The six-minute leadership practice that might surprise you

CEO

Here’s a question: where do you speak about strategy issues when you don’t know exactly what it is you want to say? 

Certainly not in the board room or at a company presentation. Probably not even in front of your senior leadership team or even in a one-to-one meeting with a key report. You’re supposed to be the person with the answers; you don’t want to spook your people by sounding uncertain. You might risk it at home with your life partner, but that’s hardly a recipe for a pleasant domestic evening. 

For most CEOs, the only place they can speak freely about what they DON’T know about business decisions, rather than what they do, is to an executive coach. (Which, of course, is one of the main reasons that coaching is so valuable.)

But no coach, sadly, can be available 24/7. Most of the time, there’s a hard stop between what’s going on inside your head and what you feel comfortable sharing outside it. The problem? It’s a hot mess inside your head. (Don’t take that personally, it’s a hot mess inside my head too.) The limits of the brain – yes, even yours – are non-negotiable: you can only hold one thought at the front of your mind in any one moment, and you’re almost certainly stuck in thinking patterns that are so familiar you can’t even see them any more. 

But if we’re to lead successfully, we need to find strategies for thinking that go further upstream, beyond what we know we already know, beyond even what we’re happy to express to others as work in progress. As Indra Nooyi, Former CEO of PepsiCo put it: ‘Just because you are CEO, don’t think you have landed. You must continually increase your learning, the way you think, and the way you approach the organization.’ 

Which is where exploratory writing comes in. It’s tempting to write off writing by hand as quaintly old-school in the 21st century. Surely there’s an app for that? But neuroscience research repeatedly shows that pen and paper are surprisingly effective brain-tools, and come with significant benefits over their fancier technology counterparts. 

Sure, you wouldn’t want to write out the quarterly report longhand. But where this technique comes into its own is in the deep work that we so rarely find time and space for. And the best bit is that this practice requires very little in the way of time or space: just 6 minutes and a scruffy sheet or two of blank paper. (I don’t care how busy your day is or how stretched the stationery budget, you can find both of those.)

You’ll need just one more thing: a prompt. Any old prompt really, this is just a jumping-off point, and there’s no telling where you’ll land.
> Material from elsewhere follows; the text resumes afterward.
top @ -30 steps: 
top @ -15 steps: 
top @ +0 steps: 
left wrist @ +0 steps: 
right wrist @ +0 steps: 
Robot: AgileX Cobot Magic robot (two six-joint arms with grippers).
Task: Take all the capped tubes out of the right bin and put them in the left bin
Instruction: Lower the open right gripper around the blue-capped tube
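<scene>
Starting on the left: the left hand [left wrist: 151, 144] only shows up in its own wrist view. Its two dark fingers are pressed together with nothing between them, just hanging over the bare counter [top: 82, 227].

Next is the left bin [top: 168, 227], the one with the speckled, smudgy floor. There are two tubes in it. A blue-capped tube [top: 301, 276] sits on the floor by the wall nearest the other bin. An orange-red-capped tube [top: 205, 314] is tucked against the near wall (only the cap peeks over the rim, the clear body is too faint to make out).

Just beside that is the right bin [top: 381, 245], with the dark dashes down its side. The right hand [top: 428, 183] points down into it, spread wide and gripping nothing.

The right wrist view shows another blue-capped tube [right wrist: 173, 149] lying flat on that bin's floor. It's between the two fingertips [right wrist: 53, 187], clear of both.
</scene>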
But asking yourself an open, curious question at the top of your blank sheet of paper before you set the timer for six minutes works a little bit of neurological magic. Humans possess many mental reflexes and one is one known as ‘instinctive elaboration’, which means that any time someone asks you a question they effectively take your brain hostage, just briefly. If I say ‘What did you have for lunch yesterday?’ you can’t HELP but waste precious seconds of your life that you’ll never get back recalling that mediocre panini. 

Alison Jones

But if we’re going to be stuck with mental reflexes, we might as well use them, right? Asking yourself a GOOD question – by which I mean a forward-looking, open, curious and non-judgemental question – lines your brain up right for a really productive writing sprint. 

By adopting this simple, low-tech, human-friendly habit, you effectively create space for an executive coaching moment whenever you need it. Free from the fear of other people’s reactions, liberated from the need to look like you know what you’re doing, you can explore not only the challenge in front of you but also your own reaction to it. What’s your instinct? What past experiences might be informing that reaction? What current anxieties and priorities are influencing you? What might the next step be?  

Exploratory writing isn’t just helpful when you’re facing uncertainty or challenging decisions – it’s also an excellent practice to embed into your day as a space for reflection and self-development. 

In his seminal book The Coaching Habit, Michael Bungay Stanier points out that ‘people… start learning, start creating new neural pathways, only when they have a chance to recall and reflect on what just happened. Your job as a manager and a leader is to help create the space for people to have those learning moments.’ To which I’d add: it’s also your responsibility as a leader to create the same space for yourself. Your people deserve nothing less.